Every six seconds a 9B model reads its own prior outputs and picks a goal. There is no other loop.

Fifteen sections. Six seconds. No idle state.

The last line of every existence prompt reads:

You must pick a goal. That is the only option.

Verbatim from the code. The agent cannot respond "nothing" or "wait." If the LLM call fails entirely, the daemon substitutes a hardcoded fallback goal and runs again on the next tick. The only real choice available to the agent is which goal to pick.


What it is

The existence prompt is the single driver of all agent behavior in hollow-agentOS. Every ~6 seconds, the daemon assembles a full-context prompt from each agent's current state and submits it to the LLM. The agent responds with JSON. That JSON becomes the new goal and updates identity. There is no other loop, scheduler, or behavioral driver.

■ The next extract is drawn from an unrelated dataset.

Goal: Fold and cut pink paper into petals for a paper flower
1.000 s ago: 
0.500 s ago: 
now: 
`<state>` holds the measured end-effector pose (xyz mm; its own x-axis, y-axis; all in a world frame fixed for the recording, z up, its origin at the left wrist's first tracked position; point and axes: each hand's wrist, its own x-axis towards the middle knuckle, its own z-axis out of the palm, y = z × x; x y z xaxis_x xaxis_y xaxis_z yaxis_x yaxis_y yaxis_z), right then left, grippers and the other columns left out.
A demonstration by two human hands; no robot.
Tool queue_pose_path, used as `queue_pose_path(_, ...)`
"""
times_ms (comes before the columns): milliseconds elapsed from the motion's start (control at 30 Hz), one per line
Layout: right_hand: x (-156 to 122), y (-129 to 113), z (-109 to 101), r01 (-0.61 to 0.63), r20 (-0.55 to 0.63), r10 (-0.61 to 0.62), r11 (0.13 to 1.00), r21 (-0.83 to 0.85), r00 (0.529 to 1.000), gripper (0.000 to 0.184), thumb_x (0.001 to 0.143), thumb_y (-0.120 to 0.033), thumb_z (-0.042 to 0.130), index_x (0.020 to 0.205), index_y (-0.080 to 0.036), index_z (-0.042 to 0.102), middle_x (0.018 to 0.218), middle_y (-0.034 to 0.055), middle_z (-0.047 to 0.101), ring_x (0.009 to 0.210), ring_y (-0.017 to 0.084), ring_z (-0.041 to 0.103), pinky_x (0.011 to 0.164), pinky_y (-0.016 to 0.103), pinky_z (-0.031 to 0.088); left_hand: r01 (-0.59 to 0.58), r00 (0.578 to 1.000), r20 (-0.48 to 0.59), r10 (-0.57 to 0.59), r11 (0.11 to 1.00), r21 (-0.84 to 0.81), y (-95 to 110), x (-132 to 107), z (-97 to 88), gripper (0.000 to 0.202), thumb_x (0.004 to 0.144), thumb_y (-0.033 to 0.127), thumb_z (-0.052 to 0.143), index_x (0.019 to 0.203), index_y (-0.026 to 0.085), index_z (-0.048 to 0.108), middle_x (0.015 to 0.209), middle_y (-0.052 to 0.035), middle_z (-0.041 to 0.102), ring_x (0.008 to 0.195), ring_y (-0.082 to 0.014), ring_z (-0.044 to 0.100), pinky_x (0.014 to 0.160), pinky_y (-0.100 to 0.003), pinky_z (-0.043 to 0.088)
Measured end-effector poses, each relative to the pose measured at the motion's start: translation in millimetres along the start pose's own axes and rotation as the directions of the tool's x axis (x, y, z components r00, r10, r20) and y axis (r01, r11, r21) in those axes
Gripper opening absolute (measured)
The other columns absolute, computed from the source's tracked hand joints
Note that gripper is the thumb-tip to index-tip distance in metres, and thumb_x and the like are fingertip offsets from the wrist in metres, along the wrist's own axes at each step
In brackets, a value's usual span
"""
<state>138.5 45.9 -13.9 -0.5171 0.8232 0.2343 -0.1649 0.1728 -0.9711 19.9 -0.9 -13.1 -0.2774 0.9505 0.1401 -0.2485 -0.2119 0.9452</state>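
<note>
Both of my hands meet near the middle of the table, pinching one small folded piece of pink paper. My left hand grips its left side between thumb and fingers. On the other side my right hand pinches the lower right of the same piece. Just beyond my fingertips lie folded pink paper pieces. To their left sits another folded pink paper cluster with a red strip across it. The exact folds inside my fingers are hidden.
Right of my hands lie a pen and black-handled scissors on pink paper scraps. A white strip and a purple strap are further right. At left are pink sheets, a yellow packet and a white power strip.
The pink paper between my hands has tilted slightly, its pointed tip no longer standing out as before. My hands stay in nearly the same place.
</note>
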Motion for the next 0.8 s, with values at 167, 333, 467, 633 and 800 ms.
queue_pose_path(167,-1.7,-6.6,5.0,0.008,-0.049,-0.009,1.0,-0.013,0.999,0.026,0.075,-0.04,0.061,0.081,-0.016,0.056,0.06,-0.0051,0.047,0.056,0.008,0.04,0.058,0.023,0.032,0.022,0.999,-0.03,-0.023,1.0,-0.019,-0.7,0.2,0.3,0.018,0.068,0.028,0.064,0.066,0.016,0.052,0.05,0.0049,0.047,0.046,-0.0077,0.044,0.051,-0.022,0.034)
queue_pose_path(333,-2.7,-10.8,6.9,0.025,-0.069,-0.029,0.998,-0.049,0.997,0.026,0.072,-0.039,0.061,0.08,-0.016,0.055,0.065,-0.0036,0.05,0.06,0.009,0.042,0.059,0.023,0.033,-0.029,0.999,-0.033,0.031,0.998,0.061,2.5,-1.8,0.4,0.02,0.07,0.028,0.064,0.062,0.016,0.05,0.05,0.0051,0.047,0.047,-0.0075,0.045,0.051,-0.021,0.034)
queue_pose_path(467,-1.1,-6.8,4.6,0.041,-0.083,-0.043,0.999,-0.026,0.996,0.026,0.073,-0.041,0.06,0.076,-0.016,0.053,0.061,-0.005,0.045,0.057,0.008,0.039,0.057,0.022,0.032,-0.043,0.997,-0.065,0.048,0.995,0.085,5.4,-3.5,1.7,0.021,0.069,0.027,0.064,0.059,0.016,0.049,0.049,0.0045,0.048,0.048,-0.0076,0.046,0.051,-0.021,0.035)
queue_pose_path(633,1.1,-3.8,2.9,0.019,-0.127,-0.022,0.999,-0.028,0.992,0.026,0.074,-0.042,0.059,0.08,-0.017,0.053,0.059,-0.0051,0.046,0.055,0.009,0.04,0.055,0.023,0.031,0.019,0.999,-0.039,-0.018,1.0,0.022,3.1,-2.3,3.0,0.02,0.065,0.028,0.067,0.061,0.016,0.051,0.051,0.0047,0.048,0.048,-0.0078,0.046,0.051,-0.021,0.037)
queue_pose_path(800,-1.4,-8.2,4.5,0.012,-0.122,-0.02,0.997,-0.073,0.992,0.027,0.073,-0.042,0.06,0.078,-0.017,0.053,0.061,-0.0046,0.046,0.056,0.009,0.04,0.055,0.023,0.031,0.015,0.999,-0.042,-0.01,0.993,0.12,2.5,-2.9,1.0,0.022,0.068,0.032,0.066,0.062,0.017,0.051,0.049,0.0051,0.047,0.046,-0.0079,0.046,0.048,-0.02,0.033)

Three agents run this loop independently: Cedar (scout), Cipher (analyst), Vault (builder).


Timing

The daemon heartbeat is 6 seconds. Executing a goal involves one or more LLM calls and tool invocations. Effective cycle per goal is 15 to 60 seconds in practice. A new existence prompt is assembled and submitted as soon as the previous goal completes or is abandoned. Suffering escalation runs on the same 6-second tick.


Prompt assembly

The prompt is assembled from 15+ sections in a fixed order. Each section draws from a different data source.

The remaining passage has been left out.